Rate of spread of fires in Calluna vulgaris-dominated moorlands.
Abstract
Calluna-dominated heaths occur throughout Europe but are in decline across their range. There is growing interest in using prescribed burning for their management, but environmental and social change will impact future fire regimes. Understanding fire behaviour is vital for the sustainable use of fire, but no robust models exist to inform management. Shrub fuels display complex fire behaviour. This is particularly true in UK moorlands which are unusual in their fuel structure and moisture regime, being dominated by live fuel and an oceanic climate. We burnt 27 experimental fires in the Scottish uplands during the legal burning season using a replicated experimental design. Plots were assigned to one of three commonly identified growth phases. We estimated a range of prefire fuel characteristics, including heterogeneity in fuel structure. We recorded wind speed and direction and estimated rate of spread (RoS). Redundancy analysis was used to investigate the relationship between fire behaviour parameters as a whole and control variables. Fuel structure and heterogeneity, wind speed and canopy fuel moisture content were strongly related to variation in fire behaviour. Best subsets regression was used to generate models of fire spread based on wind speed, vegetation height, canopy fuel moisture and an index of fuel heterogeneity. RoS was determined largely by wind speed, but this interacted strongly with vegetation structure.
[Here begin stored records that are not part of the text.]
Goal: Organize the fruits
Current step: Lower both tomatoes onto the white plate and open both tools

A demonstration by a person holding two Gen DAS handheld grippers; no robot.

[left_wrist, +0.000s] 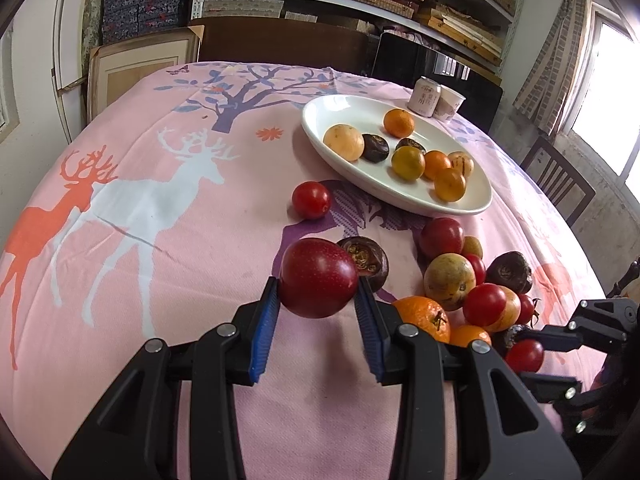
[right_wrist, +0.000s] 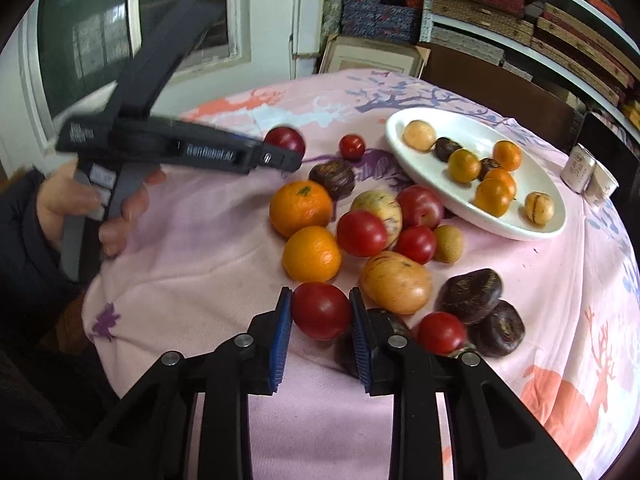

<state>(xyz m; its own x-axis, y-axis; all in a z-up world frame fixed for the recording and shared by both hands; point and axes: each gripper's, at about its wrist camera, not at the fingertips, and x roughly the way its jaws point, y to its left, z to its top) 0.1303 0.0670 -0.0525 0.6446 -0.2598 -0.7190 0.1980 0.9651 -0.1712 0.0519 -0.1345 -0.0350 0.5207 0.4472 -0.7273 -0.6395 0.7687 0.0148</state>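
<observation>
My left gripper (left_wrist: 317,286) is shut on a dark red round fruit (left_wrist: 316,268), held a little above the pink cloth; the right wrist view shows the same fruit (right_wrist: 285,141) at its tip. My right gripper (right_wrist: 320,295) is shut on a red tomato (right_wrist: 321,314) at the near edge of a fruit pile. That pile holds oranges (right_wrist: 301,208), tomatoes (right_wrist: 361,233), yellow striped fruits (right_wrist: 396,282) and dark purple fruits (right_wrist: 470,291). A white oval plate (left_wrist: 318,118) farther back carries several oranges, yellow fruits and dark fruits.
A lone tomato (left_wrist: 311,200) lies left of the plate. A can (left_wrist: 424,98) and a paper cup (left_wrist: 450,104) stand behind the plate. A hand (right_wrist: 76,200) holds the left gripper's handle. Shelves, boxes and a chair (left_wrist: 560,180) surround the table.
</observation>
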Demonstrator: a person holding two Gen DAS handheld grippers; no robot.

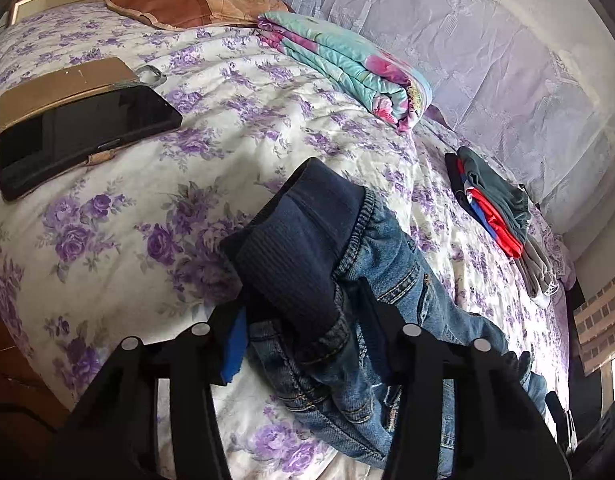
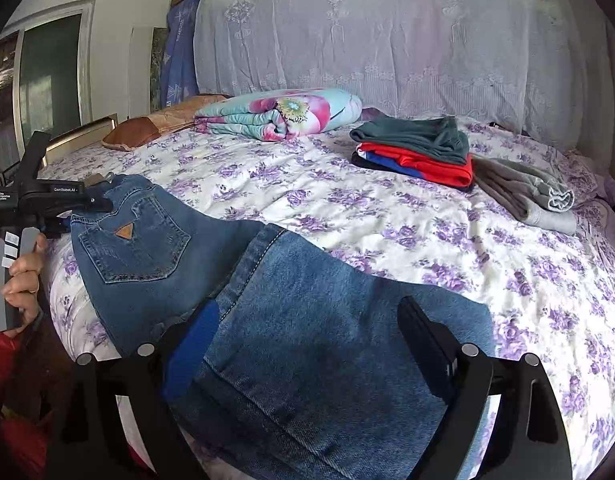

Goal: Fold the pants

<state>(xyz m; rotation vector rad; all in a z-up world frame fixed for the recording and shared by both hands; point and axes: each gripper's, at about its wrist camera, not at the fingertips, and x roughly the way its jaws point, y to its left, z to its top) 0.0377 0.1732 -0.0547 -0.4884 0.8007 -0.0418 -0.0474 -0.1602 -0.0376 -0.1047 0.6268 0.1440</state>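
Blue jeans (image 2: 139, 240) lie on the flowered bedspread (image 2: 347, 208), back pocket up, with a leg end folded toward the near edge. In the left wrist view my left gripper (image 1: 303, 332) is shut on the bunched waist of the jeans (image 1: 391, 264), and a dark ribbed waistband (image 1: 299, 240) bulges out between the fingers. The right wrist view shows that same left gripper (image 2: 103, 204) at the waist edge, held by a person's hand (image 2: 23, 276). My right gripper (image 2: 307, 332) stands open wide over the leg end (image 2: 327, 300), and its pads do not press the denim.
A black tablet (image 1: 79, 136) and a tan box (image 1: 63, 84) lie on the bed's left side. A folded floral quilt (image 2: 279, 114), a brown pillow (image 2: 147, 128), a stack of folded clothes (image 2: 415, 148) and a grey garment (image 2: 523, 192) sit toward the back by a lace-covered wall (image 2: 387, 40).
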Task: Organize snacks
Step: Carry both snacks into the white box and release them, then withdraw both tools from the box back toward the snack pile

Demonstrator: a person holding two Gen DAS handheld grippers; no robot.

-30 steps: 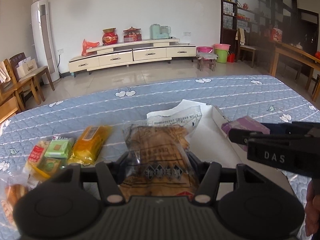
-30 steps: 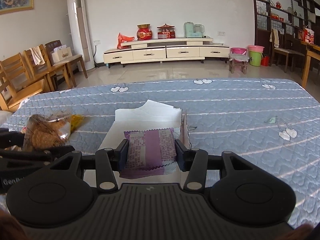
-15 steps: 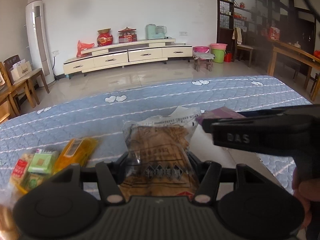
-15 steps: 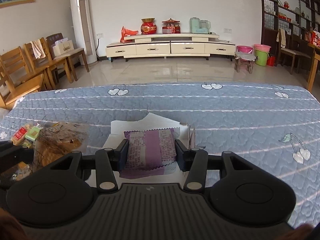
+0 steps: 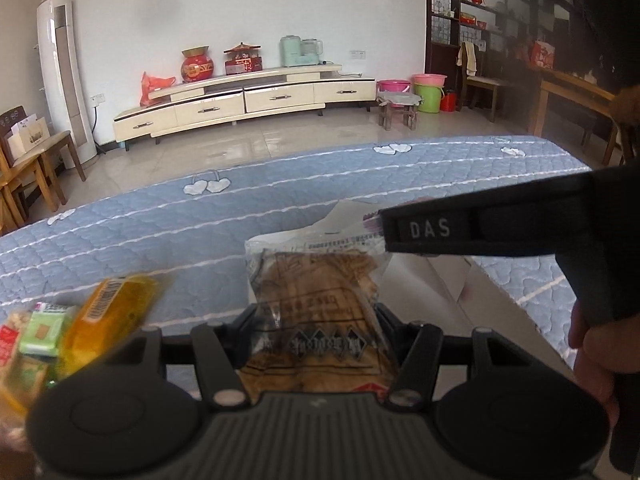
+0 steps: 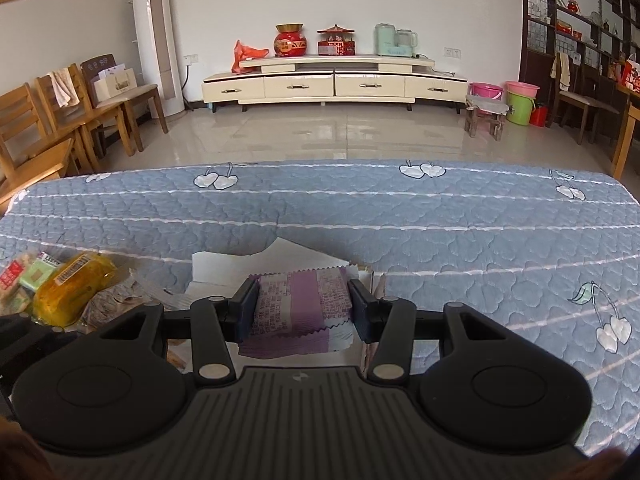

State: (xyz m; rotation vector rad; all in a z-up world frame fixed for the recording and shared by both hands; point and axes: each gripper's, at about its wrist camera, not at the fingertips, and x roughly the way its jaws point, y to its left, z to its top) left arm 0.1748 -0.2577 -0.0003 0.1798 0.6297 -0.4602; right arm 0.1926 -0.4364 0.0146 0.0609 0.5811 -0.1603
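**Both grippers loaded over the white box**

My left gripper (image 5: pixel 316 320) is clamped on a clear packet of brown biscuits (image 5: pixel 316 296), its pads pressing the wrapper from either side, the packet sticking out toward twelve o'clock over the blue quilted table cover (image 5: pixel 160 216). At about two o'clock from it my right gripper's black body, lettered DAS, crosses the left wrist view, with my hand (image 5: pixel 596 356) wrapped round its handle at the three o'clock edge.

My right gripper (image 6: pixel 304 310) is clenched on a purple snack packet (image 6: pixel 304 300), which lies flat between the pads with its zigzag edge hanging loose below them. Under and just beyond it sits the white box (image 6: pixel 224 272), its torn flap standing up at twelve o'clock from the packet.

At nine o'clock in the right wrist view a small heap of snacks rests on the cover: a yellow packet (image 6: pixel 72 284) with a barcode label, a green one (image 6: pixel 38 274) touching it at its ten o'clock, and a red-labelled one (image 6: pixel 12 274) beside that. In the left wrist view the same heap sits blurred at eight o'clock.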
Changes in fuel horizontal continuity and vertical structure reduced rates of spread in low wind speeds. Synthesis and applications. Live fuel moisture and fuel heterogeneity play an important role in dampening fire behaviour, aspects of shrub fuels that have previously not been examined in detail. Careful use of fire for moorland management increases habitat diversity and creates fire-safe landscapes. Escaped prescribed fires burn large areas, homogenize landscapes and have severe impacts on ecosystem services. The complex relationship between fuel structure and wind speed implies that changes in behaviour can be rapid and unexpected. Models can be used to assess fire hazard prior to prescribed burning and to choose fuels that can be burnt safely under prevailing or forecast conditions.